Dataset records
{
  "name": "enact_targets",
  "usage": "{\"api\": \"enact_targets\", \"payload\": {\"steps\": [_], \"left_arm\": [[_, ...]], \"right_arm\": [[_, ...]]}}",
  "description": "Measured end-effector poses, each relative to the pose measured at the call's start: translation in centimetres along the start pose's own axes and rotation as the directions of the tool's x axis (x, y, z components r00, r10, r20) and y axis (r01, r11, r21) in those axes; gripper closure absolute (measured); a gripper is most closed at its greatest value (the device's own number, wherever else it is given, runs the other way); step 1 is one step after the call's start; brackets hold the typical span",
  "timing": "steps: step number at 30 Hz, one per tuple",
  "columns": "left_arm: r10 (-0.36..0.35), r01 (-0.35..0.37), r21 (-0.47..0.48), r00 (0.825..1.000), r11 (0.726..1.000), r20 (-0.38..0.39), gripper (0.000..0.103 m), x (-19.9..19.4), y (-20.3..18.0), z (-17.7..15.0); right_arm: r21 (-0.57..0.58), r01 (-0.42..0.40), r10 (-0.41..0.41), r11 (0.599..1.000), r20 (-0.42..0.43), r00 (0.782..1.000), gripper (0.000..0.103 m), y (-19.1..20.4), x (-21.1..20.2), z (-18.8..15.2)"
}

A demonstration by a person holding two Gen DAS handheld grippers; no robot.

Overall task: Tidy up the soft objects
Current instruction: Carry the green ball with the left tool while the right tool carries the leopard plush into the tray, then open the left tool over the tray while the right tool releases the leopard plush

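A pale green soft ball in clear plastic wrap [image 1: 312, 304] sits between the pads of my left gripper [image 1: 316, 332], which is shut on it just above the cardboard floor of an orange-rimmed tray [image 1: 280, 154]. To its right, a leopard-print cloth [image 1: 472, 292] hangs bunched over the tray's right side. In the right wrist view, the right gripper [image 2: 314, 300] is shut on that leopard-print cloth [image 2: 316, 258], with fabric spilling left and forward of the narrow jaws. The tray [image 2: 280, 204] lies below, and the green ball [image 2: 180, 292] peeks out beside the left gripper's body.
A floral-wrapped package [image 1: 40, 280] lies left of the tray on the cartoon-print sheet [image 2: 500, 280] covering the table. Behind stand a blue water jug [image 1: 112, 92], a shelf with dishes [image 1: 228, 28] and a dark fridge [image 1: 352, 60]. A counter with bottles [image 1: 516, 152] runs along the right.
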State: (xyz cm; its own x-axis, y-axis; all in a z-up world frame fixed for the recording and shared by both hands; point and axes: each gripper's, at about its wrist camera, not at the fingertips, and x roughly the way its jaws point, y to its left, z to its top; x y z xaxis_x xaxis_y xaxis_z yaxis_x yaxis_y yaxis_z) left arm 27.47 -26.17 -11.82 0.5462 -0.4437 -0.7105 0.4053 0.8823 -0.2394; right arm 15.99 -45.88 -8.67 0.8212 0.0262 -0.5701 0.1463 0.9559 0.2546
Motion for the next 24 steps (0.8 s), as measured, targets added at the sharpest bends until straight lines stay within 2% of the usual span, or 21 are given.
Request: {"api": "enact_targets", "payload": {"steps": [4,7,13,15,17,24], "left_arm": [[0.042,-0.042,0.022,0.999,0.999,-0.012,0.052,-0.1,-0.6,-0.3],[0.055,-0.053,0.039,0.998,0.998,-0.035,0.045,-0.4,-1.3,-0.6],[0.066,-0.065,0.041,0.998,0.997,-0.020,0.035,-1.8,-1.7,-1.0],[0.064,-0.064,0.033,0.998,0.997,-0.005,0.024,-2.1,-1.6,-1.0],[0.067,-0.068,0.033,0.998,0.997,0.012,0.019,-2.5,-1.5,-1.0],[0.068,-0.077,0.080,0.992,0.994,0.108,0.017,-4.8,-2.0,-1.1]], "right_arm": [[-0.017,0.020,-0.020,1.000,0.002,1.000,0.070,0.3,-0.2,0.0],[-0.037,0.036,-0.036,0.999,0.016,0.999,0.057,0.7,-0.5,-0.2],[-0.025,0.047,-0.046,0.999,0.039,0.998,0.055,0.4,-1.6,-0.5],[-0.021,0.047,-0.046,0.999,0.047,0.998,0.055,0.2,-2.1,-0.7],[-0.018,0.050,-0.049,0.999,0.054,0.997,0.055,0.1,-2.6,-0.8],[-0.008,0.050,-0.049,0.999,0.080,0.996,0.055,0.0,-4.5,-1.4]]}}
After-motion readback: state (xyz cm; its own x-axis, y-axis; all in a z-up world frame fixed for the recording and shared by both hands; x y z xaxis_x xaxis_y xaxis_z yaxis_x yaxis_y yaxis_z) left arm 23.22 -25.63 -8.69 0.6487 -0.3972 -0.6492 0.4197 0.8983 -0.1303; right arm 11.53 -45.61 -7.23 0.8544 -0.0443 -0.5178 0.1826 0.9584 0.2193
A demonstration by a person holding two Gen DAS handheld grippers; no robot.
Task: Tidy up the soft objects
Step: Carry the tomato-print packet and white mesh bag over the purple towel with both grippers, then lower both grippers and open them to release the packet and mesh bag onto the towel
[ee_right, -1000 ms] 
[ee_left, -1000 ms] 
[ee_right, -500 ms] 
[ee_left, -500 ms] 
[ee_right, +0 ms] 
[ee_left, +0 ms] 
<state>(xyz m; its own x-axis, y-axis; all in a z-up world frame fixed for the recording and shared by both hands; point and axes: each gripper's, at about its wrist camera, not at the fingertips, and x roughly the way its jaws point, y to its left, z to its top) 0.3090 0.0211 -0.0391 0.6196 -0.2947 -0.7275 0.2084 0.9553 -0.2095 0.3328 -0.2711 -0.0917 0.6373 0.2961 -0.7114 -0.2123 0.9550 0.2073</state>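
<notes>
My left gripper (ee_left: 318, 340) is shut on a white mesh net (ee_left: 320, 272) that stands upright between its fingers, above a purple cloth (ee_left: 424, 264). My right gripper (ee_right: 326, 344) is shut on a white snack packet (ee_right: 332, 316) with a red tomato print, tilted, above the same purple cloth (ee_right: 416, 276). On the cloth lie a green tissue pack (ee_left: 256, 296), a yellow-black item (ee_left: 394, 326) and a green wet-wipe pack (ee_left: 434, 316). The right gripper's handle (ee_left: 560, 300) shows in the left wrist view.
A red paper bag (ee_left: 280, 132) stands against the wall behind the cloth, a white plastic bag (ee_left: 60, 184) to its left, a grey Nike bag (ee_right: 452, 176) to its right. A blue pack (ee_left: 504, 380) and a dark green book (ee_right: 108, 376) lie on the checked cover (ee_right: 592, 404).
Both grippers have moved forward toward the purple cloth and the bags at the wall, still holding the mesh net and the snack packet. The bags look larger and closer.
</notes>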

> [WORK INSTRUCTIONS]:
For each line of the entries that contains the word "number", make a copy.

> [SOLUTION TO THIS PROBLEM]:
  "description": "Measured end-effector poses, each relative to the pose measured at the call's start: translation in centimetres along the start pose's own axes and rotation as the directions of the tool's x axis (x, y, z components r00, r10, r20) and y axis (r01, r11, r21) in those axes; gripper closure absolute (measured); a gripper is most closed at its greatest value (the device's own number, wherever else it is given, runs the other way); step 1 is one step after the call's start; brackets hold the typical span",
  "timing": "steps: step number at 30 Hz, one per tuple",

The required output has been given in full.